Para além do valor simbólico da efeméride e dos inevitáveis eventos comemorativos, aproveite-se para uma reflexão séria sobre o potencial cultural, político e económico de uma língua que conta mais de 260 milhões de falantes de oito países, espalhados por quatro continentes, tendo em conta que, na matriz do idioma comum, cada um dos oito povos da CPLP vai gravando o seu devir histórico e traçando o seu destino, na certeza de que não existem culturas melhores ou piores, mas apenas diferentes, e que essas diferenças constituem inapreciáveis fatores de enriquecimento para todos. E aproveite-se para se concertar uma estratégia de promoção internacional do idioma que é tanto de Camões como de Guimarães Rosa, de Pepetela e Craveirinha, de Baltazar Lopes como de Alda Espírito Santo e Xanana Gusmão.

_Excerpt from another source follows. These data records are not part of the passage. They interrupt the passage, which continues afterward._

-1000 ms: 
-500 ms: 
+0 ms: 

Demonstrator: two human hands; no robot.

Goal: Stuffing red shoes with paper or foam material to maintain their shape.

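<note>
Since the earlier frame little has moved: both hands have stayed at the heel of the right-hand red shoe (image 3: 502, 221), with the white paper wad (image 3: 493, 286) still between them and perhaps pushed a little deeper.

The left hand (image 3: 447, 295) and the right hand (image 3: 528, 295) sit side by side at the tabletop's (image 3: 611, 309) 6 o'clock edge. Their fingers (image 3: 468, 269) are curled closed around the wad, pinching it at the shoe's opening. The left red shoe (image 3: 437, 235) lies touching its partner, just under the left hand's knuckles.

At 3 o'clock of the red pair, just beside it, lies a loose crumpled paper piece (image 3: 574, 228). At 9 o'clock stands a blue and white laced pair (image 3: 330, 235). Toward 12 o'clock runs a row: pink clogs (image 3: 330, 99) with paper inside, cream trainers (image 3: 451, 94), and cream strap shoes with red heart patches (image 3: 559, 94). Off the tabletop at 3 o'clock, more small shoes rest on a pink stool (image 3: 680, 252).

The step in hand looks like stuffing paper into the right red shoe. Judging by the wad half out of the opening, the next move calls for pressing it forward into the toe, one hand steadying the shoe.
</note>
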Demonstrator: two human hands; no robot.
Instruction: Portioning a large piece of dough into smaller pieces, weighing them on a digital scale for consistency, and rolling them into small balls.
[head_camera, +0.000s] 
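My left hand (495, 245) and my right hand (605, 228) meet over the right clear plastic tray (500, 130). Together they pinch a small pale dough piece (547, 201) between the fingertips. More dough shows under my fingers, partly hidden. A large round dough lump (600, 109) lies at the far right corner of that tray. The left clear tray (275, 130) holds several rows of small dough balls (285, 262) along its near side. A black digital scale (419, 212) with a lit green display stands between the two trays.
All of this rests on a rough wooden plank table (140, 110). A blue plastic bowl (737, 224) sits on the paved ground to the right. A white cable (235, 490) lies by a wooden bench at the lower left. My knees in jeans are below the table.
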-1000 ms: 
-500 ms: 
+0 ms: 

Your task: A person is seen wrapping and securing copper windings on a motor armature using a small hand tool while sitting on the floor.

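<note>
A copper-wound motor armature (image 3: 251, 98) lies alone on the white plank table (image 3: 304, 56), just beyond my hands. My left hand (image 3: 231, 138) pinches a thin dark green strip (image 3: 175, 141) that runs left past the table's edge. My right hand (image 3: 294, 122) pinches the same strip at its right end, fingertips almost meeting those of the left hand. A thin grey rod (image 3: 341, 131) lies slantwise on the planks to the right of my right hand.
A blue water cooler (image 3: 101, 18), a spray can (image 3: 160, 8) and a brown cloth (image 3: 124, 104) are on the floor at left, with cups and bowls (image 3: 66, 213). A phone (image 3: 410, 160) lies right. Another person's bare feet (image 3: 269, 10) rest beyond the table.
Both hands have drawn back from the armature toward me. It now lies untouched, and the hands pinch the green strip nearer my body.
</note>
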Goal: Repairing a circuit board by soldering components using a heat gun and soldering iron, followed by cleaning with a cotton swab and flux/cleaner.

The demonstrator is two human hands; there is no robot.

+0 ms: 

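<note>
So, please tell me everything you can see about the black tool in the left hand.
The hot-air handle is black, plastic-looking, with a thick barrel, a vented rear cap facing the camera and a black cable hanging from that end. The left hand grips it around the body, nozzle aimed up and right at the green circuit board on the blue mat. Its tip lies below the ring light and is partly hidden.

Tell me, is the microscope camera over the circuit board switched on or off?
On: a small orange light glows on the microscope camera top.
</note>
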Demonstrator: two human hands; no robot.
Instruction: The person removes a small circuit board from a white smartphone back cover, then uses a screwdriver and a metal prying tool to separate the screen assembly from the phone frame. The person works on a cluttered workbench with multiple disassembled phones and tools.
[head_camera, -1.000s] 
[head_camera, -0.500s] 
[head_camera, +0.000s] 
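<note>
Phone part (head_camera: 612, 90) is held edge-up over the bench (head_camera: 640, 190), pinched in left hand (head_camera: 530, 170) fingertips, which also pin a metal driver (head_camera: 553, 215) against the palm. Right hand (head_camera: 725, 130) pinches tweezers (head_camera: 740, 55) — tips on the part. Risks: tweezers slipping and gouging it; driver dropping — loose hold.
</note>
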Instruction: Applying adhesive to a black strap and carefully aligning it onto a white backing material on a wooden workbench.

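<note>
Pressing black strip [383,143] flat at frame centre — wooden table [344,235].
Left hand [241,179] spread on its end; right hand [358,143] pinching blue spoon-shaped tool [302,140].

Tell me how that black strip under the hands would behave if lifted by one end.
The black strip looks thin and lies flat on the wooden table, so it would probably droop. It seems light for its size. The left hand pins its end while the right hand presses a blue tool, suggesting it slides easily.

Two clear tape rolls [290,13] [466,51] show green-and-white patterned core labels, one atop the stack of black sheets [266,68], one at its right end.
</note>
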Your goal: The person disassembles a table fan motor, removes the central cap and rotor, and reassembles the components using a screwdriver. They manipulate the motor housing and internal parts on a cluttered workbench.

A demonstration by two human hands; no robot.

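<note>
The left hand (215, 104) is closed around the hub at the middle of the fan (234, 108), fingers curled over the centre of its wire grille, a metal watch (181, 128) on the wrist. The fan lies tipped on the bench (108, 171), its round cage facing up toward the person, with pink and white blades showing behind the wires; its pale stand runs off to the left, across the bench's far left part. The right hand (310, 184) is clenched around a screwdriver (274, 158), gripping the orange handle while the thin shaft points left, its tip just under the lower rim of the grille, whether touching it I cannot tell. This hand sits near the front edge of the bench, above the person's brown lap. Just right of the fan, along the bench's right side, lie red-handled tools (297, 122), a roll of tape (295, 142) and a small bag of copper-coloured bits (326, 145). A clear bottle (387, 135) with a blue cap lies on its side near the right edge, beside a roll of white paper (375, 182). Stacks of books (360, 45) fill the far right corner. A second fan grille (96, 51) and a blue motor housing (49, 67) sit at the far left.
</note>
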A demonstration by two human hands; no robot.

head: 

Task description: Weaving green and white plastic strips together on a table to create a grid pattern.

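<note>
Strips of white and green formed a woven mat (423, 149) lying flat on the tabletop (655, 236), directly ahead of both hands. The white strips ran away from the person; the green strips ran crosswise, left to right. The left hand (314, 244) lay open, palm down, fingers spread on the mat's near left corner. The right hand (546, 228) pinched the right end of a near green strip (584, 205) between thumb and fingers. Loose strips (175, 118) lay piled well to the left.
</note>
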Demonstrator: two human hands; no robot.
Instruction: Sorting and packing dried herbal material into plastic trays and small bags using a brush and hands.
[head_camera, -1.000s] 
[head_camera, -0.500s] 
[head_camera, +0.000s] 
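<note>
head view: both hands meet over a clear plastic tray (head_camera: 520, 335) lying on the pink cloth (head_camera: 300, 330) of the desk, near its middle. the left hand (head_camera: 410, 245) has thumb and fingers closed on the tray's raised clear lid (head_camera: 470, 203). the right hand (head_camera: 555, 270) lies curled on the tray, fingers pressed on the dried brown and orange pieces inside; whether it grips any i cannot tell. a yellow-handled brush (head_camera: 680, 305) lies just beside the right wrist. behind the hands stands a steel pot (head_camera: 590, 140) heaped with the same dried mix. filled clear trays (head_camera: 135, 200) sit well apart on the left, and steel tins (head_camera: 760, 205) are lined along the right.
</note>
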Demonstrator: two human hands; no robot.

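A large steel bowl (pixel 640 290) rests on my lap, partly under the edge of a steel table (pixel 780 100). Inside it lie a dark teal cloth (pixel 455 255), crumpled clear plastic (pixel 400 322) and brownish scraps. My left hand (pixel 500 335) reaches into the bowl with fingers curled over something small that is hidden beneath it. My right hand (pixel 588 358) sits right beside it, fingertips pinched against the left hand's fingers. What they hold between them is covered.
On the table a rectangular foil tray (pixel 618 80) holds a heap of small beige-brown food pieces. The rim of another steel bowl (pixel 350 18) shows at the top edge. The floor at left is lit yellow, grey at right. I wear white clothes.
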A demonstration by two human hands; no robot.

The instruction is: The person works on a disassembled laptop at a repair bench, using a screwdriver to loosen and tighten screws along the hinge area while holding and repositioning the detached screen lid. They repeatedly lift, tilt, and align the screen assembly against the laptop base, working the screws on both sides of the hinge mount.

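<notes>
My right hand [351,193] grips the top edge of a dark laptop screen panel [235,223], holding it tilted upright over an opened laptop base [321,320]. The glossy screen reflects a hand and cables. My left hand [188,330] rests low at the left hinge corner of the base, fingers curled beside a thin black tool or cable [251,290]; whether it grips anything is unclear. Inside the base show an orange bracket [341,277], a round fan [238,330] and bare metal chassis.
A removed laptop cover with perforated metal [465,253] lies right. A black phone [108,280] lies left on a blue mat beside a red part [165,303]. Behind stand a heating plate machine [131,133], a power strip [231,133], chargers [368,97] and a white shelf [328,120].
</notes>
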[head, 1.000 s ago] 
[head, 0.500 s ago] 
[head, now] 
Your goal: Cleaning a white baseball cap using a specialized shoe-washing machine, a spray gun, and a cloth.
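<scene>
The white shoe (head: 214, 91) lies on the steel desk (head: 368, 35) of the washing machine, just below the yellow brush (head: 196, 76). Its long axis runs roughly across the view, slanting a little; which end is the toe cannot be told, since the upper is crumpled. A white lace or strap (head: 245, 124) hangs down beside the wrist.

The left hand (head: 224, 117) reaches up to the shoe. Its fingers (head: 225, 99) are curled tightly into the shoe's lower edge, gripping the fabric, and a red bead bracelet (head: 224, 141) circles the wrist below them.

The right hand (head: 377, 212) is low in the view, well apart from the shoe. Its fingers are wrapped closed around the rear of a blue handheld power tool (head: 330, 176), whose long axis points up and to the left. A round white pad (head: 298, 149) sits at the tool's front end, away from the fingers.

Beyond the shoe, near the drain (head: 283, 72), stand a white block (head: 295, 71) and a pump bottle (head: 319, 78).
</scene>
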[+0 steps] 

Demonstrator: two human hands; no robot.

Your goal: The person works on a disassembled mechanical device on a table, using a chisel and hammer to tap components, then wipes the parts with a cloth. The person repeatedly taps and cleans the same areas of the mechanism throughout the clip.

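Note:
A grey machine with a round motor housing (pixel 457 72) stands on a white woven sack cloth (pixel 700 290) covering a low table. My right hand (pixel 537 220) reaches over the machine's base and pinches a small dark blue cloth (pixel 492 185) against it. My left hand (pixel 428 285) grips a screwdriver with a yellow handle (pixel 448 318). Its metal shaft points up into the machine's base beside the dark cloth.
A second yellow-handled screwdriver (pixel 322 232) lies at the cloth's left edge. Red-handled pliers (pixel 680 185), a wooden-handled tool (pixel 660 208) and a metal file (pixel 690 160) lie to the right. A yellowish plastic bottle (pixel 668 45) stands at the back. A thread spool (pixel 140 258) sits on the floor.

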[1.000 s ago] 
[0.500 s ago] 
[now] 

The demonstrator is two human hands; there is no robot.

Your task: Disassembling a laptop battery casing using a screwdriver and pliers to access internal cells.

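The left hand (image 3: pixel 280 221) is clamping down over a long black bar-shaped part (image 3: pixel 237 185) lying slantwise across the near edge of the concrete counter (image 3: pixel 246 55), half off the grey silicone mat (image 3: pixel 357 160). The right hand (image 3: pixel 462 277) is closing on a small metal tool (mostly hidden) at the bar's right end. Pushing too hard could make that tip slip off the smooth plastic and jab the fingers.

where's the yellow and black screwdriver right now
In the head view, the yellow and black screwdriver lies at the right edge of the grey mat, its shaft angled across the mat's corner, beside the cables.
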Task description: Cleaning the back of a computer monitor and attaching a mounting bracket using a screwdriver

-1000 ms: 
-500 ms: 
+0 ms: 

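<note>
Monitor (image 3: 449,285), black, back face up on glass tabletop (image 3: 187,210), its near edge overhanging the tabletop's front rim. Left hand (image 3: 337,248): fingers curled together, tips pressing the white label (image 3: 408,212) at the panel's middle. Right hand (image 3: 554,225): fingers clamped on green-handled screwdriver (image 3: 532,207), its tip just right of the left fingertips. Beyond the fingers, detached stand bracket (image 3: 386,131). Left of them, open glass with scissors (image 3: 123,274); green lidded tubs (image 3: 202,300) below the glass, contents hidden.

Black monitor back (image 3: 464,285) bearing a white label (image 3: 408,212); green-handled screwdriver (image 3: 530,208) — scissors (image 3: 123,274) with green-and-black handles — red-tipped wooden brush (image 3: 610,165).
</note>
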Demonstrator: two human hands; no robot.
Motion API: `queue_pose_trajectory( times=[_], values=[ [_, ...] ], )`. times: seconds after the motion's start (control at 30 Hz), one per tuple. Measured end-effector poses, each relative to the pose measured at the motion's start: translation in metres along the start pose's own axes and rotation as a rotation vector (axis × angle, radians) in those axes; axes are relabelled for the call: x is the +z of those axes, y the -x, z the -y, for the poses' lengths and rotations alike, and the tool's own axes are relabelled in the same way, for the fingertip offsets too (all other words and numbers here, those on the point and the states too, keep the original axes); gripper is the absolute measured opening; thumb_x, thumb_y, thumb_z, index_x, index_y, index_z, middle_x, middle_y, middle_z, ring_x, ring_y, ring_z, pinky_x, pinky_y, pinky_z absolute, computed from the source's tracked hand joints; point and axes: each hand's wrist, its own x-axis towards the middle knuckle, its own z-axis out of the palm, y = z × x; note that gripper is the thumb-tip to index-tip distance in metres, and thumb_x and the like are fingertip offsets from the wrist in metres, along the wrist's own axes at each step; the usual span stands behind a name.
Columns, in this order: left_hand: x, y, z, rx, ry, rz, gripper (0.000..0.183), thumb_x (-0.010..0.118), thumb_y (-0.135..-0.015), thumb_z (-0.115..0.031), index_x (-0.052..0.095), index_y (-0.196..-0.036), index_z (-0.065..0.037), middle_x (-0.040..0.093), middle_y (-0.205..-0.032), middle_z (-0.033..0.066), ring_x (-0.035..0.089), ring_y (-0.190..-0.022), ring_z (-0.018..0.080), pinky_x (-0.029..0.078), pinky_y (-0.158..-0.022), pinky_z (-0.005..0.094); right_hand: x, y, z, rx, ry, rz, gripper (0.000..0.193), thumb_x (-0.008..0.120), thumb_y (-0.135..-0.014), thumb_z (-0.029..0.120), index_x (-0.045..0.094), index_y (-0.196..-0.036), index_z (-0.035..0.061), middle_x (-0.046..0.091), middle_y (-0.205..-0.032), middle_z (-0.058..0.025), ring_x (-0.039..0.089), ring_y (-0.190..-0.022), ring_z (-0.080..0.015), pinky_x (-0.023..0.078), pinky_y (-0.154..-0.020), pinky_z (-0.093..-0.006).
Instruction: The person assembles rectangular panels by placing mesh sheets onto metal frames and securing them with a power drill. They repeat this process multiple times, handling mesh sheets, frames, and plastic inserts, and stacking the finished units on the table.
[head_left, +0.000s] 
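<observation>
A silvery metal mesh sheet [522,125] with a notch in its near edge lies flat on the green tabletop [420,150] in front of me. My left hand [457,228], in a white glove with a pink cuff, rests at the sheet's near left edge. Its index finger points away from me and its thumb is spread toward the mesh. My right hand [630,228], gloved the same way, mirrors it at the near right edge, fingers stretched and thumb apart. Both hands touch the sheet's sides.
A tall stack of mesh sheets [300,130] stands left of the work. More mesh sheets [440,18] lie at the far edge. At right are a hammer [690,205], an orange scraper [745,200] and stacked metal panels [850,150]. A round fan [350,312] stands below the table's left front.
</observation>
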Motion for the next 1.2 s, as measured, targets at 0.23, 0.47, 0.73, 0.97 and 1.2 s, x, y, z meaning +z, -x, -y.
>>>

A nível interno, a desejável reflexão deve partir de um disgnóstico dos pontos fortes, que são muitos, mas sem ignorar algumas fragilidades, como o défice de leitura, que a todos deve preocupar. E, quando digo todos, quero significar toda a sociedade, pais, professores, escritores, comunicação social, políticos, governantes…, ninguém deve ficar fora de tamanha responsabilidade.
Há umas semanas, como aqui foi noticiado, o PS promoveu um interessante debate com os escritores Lídia Jorge e António Carlos Cortez sobre “a leitura hoje: para além do feitiço dos ecrãs”. O sugestivo tema não ilude a realidade. Hoje, os nossos jovens estão demasiadas horas presos aos diferentes ecrãs e muito alheados dos livros. Substituíram a palavra pela imagem, esquecendo-se eles (e nós sociedade) de que, se a imagem pode em certos casos valer mil palavras, sem palavras não há pensamento nem conhecimento. Não quero ser alarmista, mas, segundo Christophe Clavé, o QI da população mundial, que sempre aumentou deste o pós-guerra, diminuiu nos últimos vinte anos, ou seja, neste século, o que estará relacionado com o empobrecimento da linguagem. Daí o apelo do insigne professor: “Façamos com que os nossos filhos, os nossos alunos falem, leiam e escrevam. Mesmo que pareça complicado. Por que nesse esforço existe liberdade”.
Também Eduardo Lourenço, que se referia aos livros como filhos, dizia que “estar-se sem livros é já ter morrido”. Ele, que não conseguia imaginar o mundo sem livros em papel – uma espécie de “tábuas privadas das nossas leis” –, também dizia que faltará alguma coisa quando a nossa relação com os livros for puramente eletrónica.
Por tudo isto, saúdo as declarações e preocupações do secretário de Estado Adjunto e da Educação, João Costa, identificando o problema e apresentando ideias e projetos para o mitigar. A começar pela recuperação de aprendizagens, designadamente, “recuperação de hábitos de leitura e de capacidades de leitura”. Em tempos de proliferação de conteúdos falsos, o papel da escola é ainda mais determinante na formação de cidadãos esclarecidos e livres. A “escola é cada vez mais um lugar de validação e fiabilidade do conhecimento científico”, afirma João Costa, distinguindo a educação literária da leitura de prazer, dimensões necessárias e complementares, que devem ser consideradas na anunciada reformulação do Plano Nacional de Leitura.
Termino com uma pergunta que é também um desafio: qual o contributo que cada um de nós pode dar para que os nossos jovens leiam mais?